Charlie McLagan, leaving his parents’ house in suburban Chicago, picked him up in Urbana and drove him east in the family’s station wagon. They listened to Joy Division and Brian Eno as they sped along the interstate. McLagan was himself taking a year off, and Wallace stayed with him and his roommate for a week in Boston. McLagan thought Wallace seemed different now — fragile, tentative, apologizing for everything he did, whether it was playing the TV too loud or using up the soap in the shower (he washed his hair with soap, not wanting to waste his friend’s shampoo). McLagan’s roommate joked to him that Wallace seemed on the point of apologizing for using the oxygen in the air. On New Year’s Eve, the three went to a nudie bar in the Combat Zone. Wallace said he found it depressing. McLagan told him he needed to toughen up. “This is reality,” he pronounced.
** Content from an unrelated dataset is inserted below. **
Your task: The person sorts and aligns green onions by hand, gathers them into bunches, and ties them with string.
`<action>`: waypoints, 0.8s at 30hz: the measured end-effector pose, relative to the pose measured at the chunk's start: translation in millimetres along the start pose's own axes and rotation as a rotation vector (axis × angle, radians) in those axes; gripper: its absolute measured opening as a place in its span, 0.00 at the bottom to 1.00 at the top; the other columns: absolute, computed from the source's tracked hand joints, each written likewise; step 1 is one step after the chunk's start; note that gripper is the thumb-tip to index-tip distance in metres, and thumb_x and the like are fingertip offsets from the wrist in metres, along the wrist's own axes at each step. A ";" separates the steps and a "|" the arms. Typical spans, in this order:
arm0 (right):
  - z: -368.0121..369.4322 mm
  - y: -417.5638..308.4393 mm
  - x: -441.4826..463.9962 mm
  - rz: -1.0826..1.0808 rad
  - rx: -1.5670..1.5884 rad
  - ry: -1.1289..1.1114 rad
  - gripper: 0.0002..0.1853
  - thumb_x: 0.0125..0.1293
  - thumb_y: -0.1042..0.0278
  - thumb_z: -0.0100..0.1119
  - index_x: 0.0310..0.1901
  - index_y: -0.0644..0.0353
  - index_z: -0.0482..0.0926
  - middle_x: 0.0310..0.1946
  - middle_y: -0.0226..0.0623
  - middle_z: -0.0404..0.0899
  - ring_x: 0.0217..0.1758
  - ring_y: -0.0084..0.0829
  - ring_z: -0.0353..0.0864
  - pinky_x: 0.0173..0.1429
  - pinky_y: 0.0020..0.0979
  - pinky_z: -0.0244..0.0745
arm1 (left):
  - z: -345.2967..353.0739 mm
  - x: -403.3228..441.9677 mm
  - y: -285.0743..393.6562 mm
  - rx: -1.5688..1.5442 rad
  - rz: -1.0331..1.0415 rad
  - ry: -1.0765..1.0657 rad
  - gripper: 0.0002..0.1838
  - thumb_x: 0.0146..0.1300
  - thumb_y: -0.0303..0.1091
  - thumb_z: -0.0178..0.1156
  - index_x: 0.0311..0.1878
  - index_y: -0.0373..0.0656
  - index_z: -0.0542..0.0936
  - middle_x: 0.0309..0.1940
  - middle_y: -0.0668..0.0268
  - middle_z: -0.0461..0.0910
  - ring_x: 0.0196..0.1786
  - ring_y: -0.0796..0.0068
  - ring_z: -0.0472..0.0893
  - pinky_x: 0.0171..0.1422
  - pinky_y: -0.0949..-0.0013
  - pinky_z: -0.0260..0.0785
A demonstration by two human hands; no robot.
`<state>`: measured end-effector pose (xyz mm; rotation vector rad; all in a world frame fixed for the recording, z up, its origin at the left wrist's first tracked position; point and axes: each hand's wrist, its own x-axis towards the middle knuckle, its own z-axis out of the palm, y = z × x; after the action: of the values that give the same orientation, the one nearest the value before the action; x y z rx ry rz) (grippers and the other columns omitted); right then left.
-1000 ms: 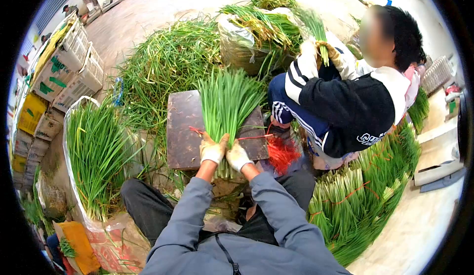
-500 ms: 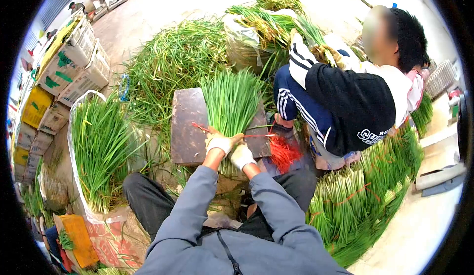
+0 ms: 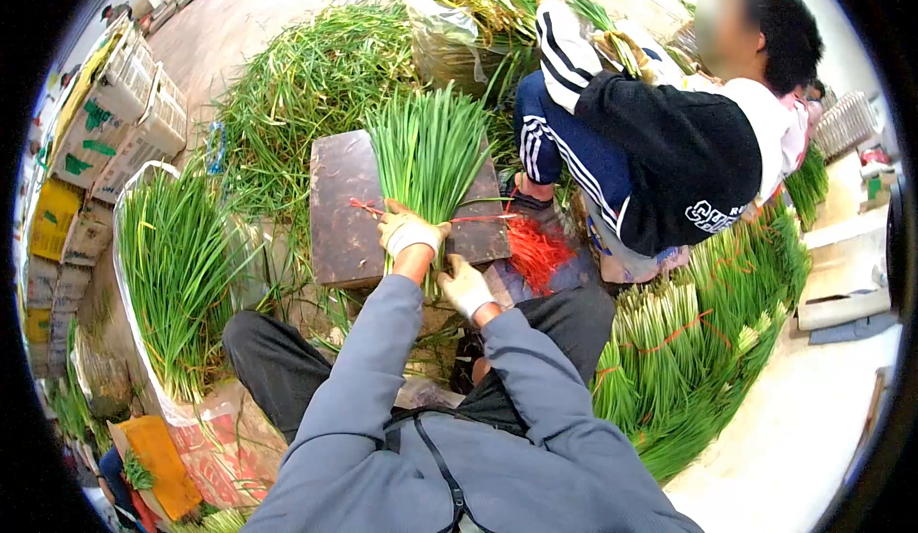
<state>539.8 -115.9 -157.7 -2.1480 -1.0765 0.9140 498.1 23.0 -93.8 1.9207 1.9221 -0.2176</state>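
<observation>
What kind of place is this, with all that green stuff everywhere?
Probably a vegetable packing shed: leafy green bundles tied with red strips, a big loose green heap, and stacked crates.

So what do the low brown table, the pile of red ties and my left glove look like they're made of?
Low brown table: probably wood or coated board; flat, dark, scuffed top with a dull sheen.
Pile of red ties: likely thin plastic; bright, loose, tangled strands.
Left glove: perhaps knitted fabric, matt and off-white, yellowish at the fingers; the weave is too small to confirm.
</observation>
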 end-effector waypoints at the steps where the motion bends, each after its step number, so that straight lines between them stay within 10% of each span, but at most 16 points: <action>1: 4.4 -1.4 2.6 -0.009 -0.036 -0.041 0.31 0.65 0.53 0.59 0.64 0.66 0.71 0.58 0.64 0.77 0.61 0.57 0.77 0.67 0.45 0.71 | 0.7 0.0 0.7 0.001 0.015 0.009 0.75 0.41 0.67 0.76 0.79 0.32 0.43 0.72 0.43 0.63 0.70 0.51 0.69 0.71 0.58 0.68; 5: -21.5 18.3 23.1 -0.027 0.018 0.091 0.29 0.67 0.54 0.61 0.64 0.66 0.72 0.47 0.57 0.84 0.49 0.49 0.86 0.54 0.43 0.80 | -0.2 0.4 -1.5 0.004 0.023 -0.021 0.77 0.40 0.66 0.77 0.80 0.32 0.40 0.71 0.45 0.64 0.70 0.52 0.69 0.71 0.59 0.68; 8: -21.0 66.7 66.5 0.316 0.879 0.306 0.13 0.71 0.64 0.60 0.51 0.60 0.72 0.31 0.38 0.80 0.26 0.34 0.83 0.26 0.35 0.81 | -3.5 -4.6 -3.1 0.012 0.021 -0.041 0.75 0.42 0.64 0.77 0.80 0.33 0.40 0.69 0.46 0.66 0.68 0.52 0.71 0.71 0.59 0.69; 10: -31.0 61.0 58.7 0.485 1.336 0.272 0.14 0.72 0.68 0.58 0.55 0.56 0.68 0.33 0.39 0.78 0.26 0.35 0.83 0.26 0.35 0.82 | 1.2 -5.6 -11.3 0.007 0.036 -0.040 0.74 0.42 0.63 0.77 0.80 0.34 0.41 0.69 0.47 0.67 0.68 0.52 0.71 0.70 0.58 0.69; 24: -6.1 71.5 55.7 0.293 1.294 0.325 0.08 0.73 0.62 0.60 0.43 0.58 0.80 0.28 0.31 0.81 0.22 0.25 0.77 0.25 0.29 0.75 | 9.5 -23.1 -41.1 0.066 0.112 -0.002 0.72 0.43 0.61 0.77 0.80 0.35 0.42 0.67 0.47 0.68 0.68 0.53 0.72 0.71 0.60 0.68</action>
<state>601.6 -107.4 -223.8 -1.2401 0.0950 0.9366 458.6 -3.5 -100.6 2.0630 1.8205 -0.2518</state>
When the semester started, Wallace showed his new commitment to fiction. He believed that if he was going to write better, he had to study it, just as he had philosophy. So during the next two semesters he took classes in the American novel and modern British poetry, finding himself particularly drawn to Frank Norris’s ungainly naturalist novel McTeague in the former and to T. S. Eliot’s cryptic “The Waste Land” in the latter. He took a course in literary approaches and theory and reveled in Jacques Derrida’s essays, “The Double Session” and “Plato’s Pharmacy.” Norris’s novel showed how much room there was for the bizarre in fiction, even in supposedly realist works; Eliot, whose poem has dozens of famously ambiguous endnotes, suggested a place for self-consciousness in literary creativity. (Wallace would one day say that he loved endnotes because they were “almost like having a second voice in your head.”) Derrida would be the longest-lasting influence of the three. Wallace told his professor, Andrew Parker, that he was happy to find a philosopher who cared about literature.
The biggest innovation in Wallace’s life was a class in creative writing he signed up for. For him, this was an extraordinary departure. He still did not like the literary environment at school. It seemed effeminate and sensitive and self-absorbed. And then, too, he was a young man from the Midwest, and midwestern boys might teach or read or make ironic fun of novels, but they did not go to college to learn how to write them; fiction wasn’t quite school and it wasn’t quite work. Wallace’s attitude might be summed up by a comment the narrator makes in “Planet Trillaphon” about May: “She wanted to write made-up stories for a living. I said I didn’t know that could be done.”